You never know what you’re going to learn and where you’ll learn it. That is one of the joys of travel.
On our first American Queen cruise stop, we pulled into New Madrid, Missouri. At the tiny town’s historical museum, I discovered an interesting tidbit about Lincoln Logs.
My brothers had played with the toy building blocks when I was a kid. And I always thought the name Lincoln Logs referred, of course, to Abraham Lincoln. After all, he was known as the great log rail-splitter and the future president who grew up in a small log cabin.
But that is not where the name came from at all.
The New Madrid Historical Museum has a great collection of earthquake information and memorabilia. At one exhibit, you can turn on a make-believe “earthquake” and see how long a toy building can withstand the violent shaking.
That is where I discovered some trivia about Lincoln Logs and, of all people, Frank Lloyd Wright.
Because Japan is prone to earthquakes, the famed architect used a series of interlocking notched wooden beams when designing the Imperial Hotel. The result, he claimed, would make the hotel “earthquake proof.”
Miraculously, the hotel was one of the only buildings to survive the Tokyo Earthquake of 1923 (magnitude 8.3). That design also was the inspiration for the creation of the popular Lincoln Logs.

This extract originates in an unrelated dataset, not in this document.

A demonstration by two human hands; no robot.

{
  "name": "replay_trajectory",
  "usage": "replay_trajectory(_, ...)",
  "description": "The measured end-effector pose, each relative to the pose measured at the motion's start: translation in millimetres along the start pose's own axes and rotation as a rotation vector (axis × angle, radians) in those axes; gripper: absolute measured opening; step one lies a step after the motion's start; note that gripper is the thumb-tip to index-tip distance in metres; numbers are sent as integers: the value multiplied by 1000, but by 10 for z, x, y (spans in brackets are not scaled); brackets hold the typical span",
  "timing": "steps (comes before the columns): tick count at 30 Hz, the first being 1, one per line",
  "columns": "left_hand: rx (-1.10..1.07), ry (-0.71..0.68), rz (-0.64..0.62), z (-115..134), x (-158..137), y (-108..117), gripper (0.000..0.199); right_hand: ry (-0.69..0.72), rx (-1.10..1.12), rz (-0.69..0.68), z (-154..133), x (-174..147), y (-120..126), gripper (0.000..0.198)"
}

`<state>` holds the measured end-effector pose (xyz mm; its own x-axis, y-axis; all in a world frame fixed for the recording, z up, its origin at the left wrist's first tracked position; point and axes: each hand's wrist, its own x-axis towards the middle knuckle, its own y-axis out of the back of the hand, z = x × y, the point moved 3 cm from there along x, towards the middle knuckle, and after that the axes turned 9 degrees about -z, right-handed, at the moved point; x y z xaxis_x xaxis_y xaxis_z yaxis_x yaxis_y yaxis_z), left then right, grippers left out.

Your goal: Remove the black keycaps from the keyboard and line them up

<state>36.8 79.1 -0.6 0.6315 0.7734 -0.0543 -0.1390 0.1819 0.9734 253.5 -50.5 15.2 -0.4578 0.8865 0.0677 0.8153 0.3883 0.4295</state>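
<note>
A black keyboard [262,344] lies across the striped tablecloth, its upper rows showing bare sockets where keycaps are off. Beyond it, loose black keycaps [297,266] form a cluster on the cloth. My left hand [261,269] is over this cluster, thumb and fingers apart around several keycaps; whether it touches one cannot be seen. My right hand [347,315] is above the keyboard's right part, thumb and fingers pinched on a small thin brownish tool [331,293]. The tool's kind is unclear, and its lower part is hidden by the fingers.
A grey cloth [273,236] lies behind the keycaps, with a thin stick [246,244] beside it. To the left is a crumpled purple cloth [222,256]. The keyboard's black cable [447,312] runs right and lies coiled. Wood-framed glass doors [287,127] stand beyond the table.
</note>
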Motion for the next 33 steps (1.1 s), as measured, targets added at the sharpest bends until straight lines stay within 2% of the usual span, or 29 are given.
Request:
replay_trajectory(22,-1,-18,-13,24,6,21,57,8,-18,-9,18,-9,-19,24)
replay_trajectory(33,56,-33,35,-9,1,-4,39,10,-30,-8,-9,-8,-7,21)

John Lloyd Wright, son of the legendary architect, thought of the Imperial Hotel design when he created Lincoln Logs in 1916. And the “Lincoln” in the name is a nod to the Wright family – not to the Honest Abe connection. The Lincoln in the title actually refers to John Lloyd Wright’s father’s given name of Frank Lincoln Wright. Lloyd was the surname of Frank’s mother and he adopted that name when his parents divorced.